Next, we considered ‘prognostic’ models. We determined the associations between changes in each echocardiography measure from baseline to 6 months, and the outcome CTCRD at 12 months. Only participants who had three quantifiable echocardiograms at the baseline, 6 and 12-month time points were included in these analyses. Fisher's exact and Wilcoxon rank sum tests were used to compare baseline characteristics and echocardiography measures of participants within the echocardiography substudy who were included in and excluded from these analyses based on the availability of analysable echocardiograms. We used logistic regression models with the outcome CTCRD at 12 months, and the predictor being change in each measure at 6 months, adjusted for age, sex and baseline value. In sensitivity analyses, we assessed for potential confounding by anthracycline dose. Furthermore, we tested for multicollinearity by examining the CIs and variance inflation factors in each model. The linearity assumption was also assessed through graphical depiction of the Pearson residuals of these models in relation to the changes in measures at 6 months. For each measure in which the change at 6 months demonstrated significant associations with CTRCD at 12 months, receiver operating characteristic (ROC) curves were constructed, and the area under the curve (AUC) was determined.
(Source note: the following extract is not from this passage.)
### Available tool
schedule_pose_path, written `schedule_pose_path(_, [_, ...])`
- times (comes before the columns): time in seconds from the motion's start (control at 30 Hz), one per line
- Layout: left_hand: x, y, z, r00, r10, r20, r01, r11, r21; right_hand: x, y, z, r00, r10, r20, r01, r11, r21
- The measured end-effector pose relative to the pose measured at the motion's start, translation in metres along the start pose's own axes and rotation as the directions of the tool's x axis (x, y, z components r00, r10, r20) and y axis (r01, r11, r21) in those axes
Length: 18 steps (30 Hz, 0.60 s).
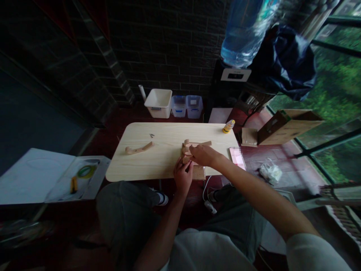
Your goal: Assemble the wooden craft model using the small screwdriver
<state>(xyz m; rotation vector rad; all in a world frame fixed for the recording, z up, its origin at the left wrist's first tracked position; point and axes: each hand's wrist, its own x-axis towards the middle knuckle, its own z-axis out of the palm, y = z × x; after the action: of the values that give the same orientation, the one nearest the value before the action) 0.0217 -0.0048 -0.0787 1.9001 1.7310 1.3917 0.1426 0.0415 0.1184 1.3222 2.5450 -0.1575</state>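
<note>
On the pale table, my left hand [183, 174] is closed with its fingertips on a small light wooden piece [186, 160] near the front edge. My right hand [204, 155] reaches over from the right, fingers bent down in a pinch just above my left hand; what they hold is too small and covered to make out. Right behind the hands lies a light wooden part [207, 143] with a rounded end. A brown board [199, 173] juts out at the front edge beneath my right wrist. Farther left rests a separate curved wooden piece [140, 149] with small dark holes.
Small metal bits [152, 135] lie toward the back of the table [160, 167]. A yellow-capped bottle [228, 126] stands at the back right corner, and a pink-screened phone [237, 157] is at the right edge. An open white case [81, 180] is at the left; bins [159, 111] stand behind.
</note>
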Motion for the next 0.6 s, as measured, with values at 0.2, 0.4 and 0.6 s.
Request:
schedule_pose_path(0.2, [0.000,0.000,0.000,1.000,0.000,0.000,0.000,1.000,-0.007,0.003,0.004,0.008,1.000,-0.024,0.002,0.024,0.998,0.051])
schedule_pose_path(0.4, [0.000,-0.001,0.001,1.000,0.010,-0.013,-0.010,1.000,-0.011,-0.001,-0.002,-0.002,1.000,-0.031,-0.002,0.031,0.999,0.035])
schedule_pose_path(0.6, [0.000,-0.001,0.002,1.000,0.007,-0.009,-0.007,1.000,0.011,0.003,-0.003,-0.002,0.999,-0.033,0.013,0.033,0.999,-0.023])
All tests were two-sided and p values of 0.05 or less were considered statistically significant. Statistical analyses were carried out using SAS V.9 (SAS Institute, Cary, North Carolina, USA).

Results

Echocardiography subcohort population

Of the 598 participants in the parent PREDICT trial, 165 participants contributed 493 echocardiograms to the echocardiography subcohort study. As compared to the parent study, participants from the echocardiography subcohort were more likely to be of white race, to have hyperlipidaemia and to have a slightly lower body mass index (BMI), while other demographic and clinical characteristics were similar (see online supplementary table S1).

supplementary tables

Participant characteristics of this echocardiography subcohort are summarised in table 1. The mean age was 53 years. The majority of participants were Caucasian and female, and ∼61% of participants had breast cancer. Approximately 90% of the participants received doxorubicin, with the remainder receiving daunorubicin, epirubicin, idarubicin or mitoxantrone. Using published anthracycline chemotherapy dose conversions,19 the median dose of anthracycline was equivalent to 240 mg/m2 of doxorubicin. Although four participants (2%) had a history of intermittent atrial fibrillation, all were in sinus rhythm at the time of their echocardiograms. The cohort was of high cardiovascular risk, with 101 (61%) participants having at least two risk factors, a mean BMI of 28.4 kg/m2, and 42% treated with cardiac medications.

Table 1

Characteristics of the study participants

Echocardiographic measures and outcomes

At baseline, the mean EF, longitudinal strain, circumferential strain and radial strain were 50.0%, −14.9%, −23.6% and 45.8%, respectively (table 2). The mean values for Eessb, V100, Ea and Ea/Eessb were 2.1 mm Hg/mL, 53.9 mL, 2.0 mm Hg/mL and 1.0 unit, respectively. These baseline measures are notable for borderline normal values in multiple indices, including EF and longitudinal strain, in comparison to normal ranges for our laboratory and other published reference ranges.14 ,20 ,21

Table 2

Echocardiographic parameters at baseline

Thirty-one participants (19%) developed CTRCD during the study period, as defined by a decline in EF by ≥10% from baseline to <50% as measured by the core laboratory. Two participants with CTCRD developed symptomatic HF as determined by the treating clinician during the study period, one within 6 months and one at the time of the 6-month echocardiogram. In addition, of the 31 participants with CTRCD, 15 (48%) reported oedema, 27 (87%) reported fatigue and 6 (19%) reported paroxysmal nocturnal dyspnoea. While four participants died of cancer, none died of cardiovascular causes during the study period.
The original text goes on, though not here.